Risiko perdarahan akibat penggunaan aspirin terjadi berhubungan dengan


dosis yang diberikan. Perdarahan yang paling sering terjadi adalah perdarahan
gastrointestinal.

c. Antikoagulan

Pemberian antikoagulan, seperti warfarin dan rivaroxaban, tidak


dianjurkan pada kasus stroke akut. Antikoagulan tidak diindikasikan dan tidak
berkaitan dengan perbaikan luaran pasien stroke akut. Antikoagulan dapat
diberikan pada pasien yang memiliki kondisi medis yang meningkatkan risiko
stroke, misalnya atrial fibrilasi.

d. Berikan cairan isotonis seperti 0,9% salin dengan tujuan menjaga euvolemi.
Tekanan vena sentral di pertahankan antara 5-12 mmHg.
Tatalaksana Non-Medikamentosa Stroke Iskemik, antara lain (Chaudhary et al.,
2016) :

a. Terapi Suportif

Pada pasien stroke iskemik, perlu adanya evaluasi apakah terdapat


hipoglikemia atau hiperglikemia, karena kedua kondisi ini memiliki gejala yang
mirip dengan stroke. Keadaan hipoglikemia dan hiperglikemia harus segera
diatasi. Hipoglikemia dapat diatasi dengan dekstrosa 40%, sedangkan
hiperglikemia dapat diatasi dengan pemberian insulin drip.

Pasien stroke iskemik juga umumnya membutuhkan tatalaksana maupun


pencegahan retensi urine dengan cara kateterisasi uretra (produksi urin sehari
ditambah 500 ml untuk kehilangan cairan yang tidak tampak dan ditambah lagi
300 ml per derajat celcius pada pasien dengan demam). Namun, bila tidak
memungkinkan atau gagal, dokter dapat melakukan kateterisasi suprapubik.

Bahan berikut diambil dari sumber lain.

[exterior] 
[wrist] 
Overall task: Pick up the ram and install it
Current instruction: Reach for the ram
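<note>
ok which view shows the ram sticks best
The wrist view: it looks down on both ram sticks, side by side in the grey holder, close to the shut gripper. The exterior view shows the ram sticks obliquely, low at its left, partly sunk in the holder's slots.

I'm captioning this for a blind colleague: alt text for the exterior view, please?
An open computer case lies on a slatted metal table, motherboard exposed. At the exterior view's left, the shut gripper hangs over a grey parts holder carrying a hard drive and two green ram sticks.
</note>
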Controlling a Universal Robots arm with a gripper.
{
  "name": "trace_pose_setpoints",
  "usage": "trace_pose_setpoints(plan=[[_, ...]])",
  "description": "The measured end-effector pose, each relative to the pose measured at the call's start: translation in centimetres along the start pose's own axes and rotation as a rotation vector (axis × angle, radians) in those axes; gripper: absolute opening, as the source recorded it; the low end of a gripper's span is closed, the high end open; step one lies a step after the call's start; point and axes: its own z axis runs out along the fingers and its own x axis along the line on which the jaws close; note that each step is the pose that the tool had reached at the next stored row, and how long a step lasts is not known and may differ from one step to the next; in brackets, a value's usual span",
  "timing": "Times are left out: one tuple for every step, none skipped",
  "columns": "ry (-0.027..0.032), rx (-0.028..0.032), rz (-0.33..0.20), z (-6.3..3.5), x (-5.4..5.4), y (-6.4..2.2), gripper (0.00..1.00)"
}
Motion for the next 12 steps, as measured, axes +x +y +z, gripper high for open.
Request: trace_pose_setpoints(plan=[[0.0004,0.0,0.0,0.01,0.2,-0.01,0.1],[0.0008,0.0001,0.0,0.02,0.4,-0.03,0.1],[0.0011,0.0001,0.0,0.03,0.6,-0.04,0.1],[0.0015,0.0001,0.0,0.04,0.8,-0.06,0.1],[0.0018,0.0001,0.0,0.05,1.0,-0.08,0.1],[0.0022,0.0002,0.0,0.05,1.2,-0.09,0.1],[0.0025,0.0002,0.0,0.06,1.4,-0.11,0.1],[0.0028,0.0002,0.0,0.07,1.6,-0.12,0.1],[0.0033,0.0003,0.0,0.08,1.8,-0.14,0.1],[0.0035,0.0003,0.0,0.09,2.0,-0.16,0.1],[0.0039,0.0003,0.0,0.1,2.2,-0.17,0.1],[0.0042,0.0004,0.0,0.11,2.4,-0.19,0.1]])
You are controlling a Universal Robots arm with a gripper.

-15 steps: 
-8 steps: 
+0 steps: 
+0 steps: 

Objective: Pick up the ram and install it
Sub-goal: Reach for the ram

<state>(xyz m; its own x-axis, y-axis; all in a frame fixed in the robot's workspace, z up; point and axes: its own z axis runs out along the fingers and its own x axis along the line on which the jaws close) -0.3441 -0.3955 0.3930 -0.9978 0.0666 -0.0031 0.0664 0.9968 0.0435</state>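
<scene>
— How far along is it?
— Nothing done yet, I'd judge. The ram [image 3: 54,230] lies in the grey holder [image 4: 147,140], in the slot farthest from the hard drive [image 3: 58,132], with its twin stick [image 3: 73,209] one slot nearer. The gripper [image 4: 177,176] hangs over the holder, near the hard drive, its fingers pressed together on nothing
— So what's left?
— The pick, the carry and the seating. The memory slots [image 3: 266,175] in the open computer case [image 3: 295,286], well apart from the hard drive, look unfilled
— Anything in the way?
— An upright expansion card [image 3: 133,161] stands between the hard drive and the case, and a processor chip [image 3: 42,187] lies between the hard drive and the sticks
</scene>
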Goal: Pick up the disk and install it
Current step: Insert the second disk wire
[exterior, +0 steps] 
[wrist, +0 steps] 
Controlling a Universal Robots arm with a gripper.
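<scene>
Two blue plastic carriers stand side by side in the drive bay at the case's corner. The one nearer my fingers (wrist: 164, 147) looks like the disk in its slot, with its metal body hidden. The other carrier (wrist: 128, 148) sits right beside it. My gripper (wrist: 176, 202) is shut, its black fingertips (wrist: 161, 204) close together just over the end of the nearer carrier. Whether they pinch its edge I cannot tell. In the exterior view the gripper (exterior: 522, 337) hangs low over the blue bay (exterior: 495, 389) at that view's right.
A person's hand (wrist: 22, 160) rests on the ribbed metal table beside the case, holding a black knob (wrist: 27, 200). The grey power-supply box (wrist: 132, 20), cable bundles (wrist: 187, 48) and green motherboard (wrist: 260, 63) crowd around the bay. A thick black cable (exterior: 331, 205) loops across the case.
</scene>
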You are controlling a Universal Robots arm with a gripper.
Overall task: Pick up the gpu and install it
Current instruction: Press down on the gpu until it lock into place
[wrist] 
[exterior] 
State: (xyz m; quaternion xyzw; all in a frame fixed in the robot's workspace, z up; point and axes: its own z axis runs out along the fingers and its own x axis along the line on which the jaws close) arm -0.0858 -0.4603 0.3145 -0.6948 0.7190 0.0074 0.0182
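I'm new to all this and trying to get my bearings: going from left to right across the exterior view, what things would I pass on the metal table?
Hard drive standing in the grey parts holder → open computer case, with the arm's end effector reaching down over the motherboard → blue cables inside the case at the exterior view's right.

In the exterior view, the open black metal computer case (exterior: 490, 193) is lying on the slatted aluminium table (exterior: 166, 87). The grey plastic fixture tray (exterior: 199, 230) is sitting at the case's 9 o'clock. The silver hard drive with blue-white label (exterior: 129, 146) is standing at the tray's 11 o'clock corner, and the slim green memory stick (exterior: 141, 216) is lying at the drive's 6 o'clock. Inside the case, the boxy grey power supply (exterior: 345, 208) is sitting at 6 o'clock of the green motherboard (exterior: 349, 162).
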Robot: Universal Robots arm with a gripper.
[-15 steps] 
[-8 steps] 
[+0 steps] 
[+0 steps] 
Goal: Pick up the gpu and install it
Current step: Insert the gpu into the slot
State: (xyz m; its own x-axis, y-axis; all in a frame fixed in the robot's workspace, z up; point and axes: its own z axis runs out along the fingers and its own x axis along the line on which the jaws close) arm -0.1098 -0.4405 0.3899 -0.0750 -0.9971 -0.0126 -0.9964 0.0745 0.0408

b. Pemantauan kadar glukosa darah sangat diperlukan. Hiperglikemia (kadar glukosa


darah - 36 - >180 mg/dL) pada stroke akut harus diobati dengan titrasi insulin.
Target yang harus dicapai adalah normoglikemia. Hipoglikemia berat (<50
mg/dL) harus diobati dengan dekstrosa 40% intravena atau infus glukosa 10-20%

Tatalaksana Promotif Stroke Iskemik, antara lain (Chugh, 2019) :

Tenaga medis dapat membantu dengan mengadakan promosi kesehatan untuk


meningkatkan pengetahuan kesehatan tentang penyakit stroke, dari pengertian stroke,
gejala penyakit, penyebab stroke, komplikasi yang ditimbulkan bila tidak segera
ditangani.

Tatalaksana Preventif Stroke Iskemik, antara lain (Chugh, 2019) :


Tenaga medis dapat memberikan penjelasan bagaimana upaya pencegahan
penyakit stroke iskemik, misalnya diet rendah garam pada hipertensi, menganjurkan
untuk olahraga agar dapat melatih dan melenturkan otot-otot yang kaku.

Tatalaksana Kuratif Stroke Iskemik, antara lain (Chugh, 2019) :

Tenaga medis dapat memberikan terapi maupun obat-obatan untuk penderita


stroke iskemik sebagai tindakan kolaborasi dengan tim kesehatan lain.

Tatalaksana Rehabilitatif Stroke Iskemik, antara lain (Chugh, 2019) :

pada pasien stroke iskemik atau pasien stroke iskemik berulang dengan kondisi
yang dapat memburuk sewaktu-waktu, kondisi pada pasien pasca stroke iskemik yang
perlu ditangani adalah meminimalkan kecacatan. Pasca stroke iskemik biasanya klien
memerlukan rehabilitasi seperti terapi fisik, terapi wicara, terapi okupasi. Rehabilitasi
psikologis juga diperlukan, seperti berbagi rasa, motivasi, terapi wisata, dan
sebagainya. Karena pasien pasca stroke iskemik biasanya, merasa kondisi tubuh yang
cacat membuat penderita merasa tidak berguna dan merasa membebani keluarga.